Fica a dica: faça aportes apenas quando for comprar criptomoedas e caso faça venda transfira logo para a conta do seu banco em seu nome. Se comprou criptomoedas transfira as criptomoedas assim que elas ficarem disponíveis na sua conta da corretora para uma carteira digital pessoal que você controla. Nunca, jamais deixe recursos (saldo em dinheiro ou criptomoedas) por muito tempo na sua conta da corretora, eles não são como os bancos tradicionais.

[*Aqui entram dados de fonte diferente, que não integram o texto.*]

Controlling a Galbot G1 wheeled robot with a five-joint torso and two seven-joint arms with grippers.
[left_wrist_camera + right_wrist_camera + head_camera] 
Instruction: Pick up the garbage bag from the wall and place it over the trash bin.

Vou dar um exemplo bem tosco do que supostamente pode ter acontecido:

Um avião cai numa ilha deserta e bem quente. 10 pessoas sobrevivem e por sorte cada um tinha uma garrafa de água potável de 1.5 litros cheia. Um deles acha um balde de 20 litros e sugere que todos despejem 1 litro no balde porque ele vai tomar conta da água evitando que uns tomem mais do que os outros. Tudo seria anotado num papel e controlado por ele, que tentaria manter o estoque de água mais fresco possível. Todos concordaram e despejaram 1 litro cada um e o balde ficou com 10 litros no começo. O tempo vai passando, o calor vai aumentando e as pessoas que no início ficaram de olho no balde acabam se cansando e passam a andar pelo local. Como as pessoas começaram a se movimentar debaixo de um calor intenso o meio litro da garrafa foi sendo consumido e as pessoas começaram a retornar para pegar sua parte de volta. Os que estavam mais perto pegaram meio litro para repor o estoque da garrafa pessoal. Quando o tempo foi passando e a sede foi aumentando os outros 9 sobreviventes perceberam que o nível do estoque de água que restava no balde não era condizente com o nível de estoque anotado nos controles do “dono” do balde. Ou seja, o dono do balde foi bebendo água da sua garrafa, deu umas enchidas a mais já que ele estava no controle do balde, ninguém estava fiscalizando direito, como controlador do balde ele achou que não tinha problema tirar um “pouco” a mais, logo alguém ia aparecer para salvá-los e no fim ninguém ia perceber. O socorro demorou, a sede aumentou e no fim muitos ficaram com sede correndo o risco de “morrer na praia”.

Em linguagem técnica a recém aprovada Lei das Criptomoedas sancionada no Brasil poderia ter trazido uma regra obrigando a segregação patrimonial dos ativos dos clientes e das corretoras, como os bancos são obrigados a fazer colocando o dinheiro dos clientes no passivo e o dinheiro deles no ativo. Por enquanto isso não veio e fica a dica para todos que operam com compra e venda de criptomoedas através de corretoras para ficarem alertas com relação a este detalhe.

Com o aumento no volume de negociação de criptoativos aqui no Brasil é possível que em algum momento uma Corretora brasileira possa trilhar o mesmo caminho da FTX. Num texto bastante didático publicado no site CONJUR publicado em 18 de janeiro de 2023 assinado por Daniel Becker, Aylton Gonçalves e Carolline Ribeiro os autores fazem uma interessante avaliação pensando como seria um eventual processo do tipo FTX sendo julgado pelos tribunais brasileiros.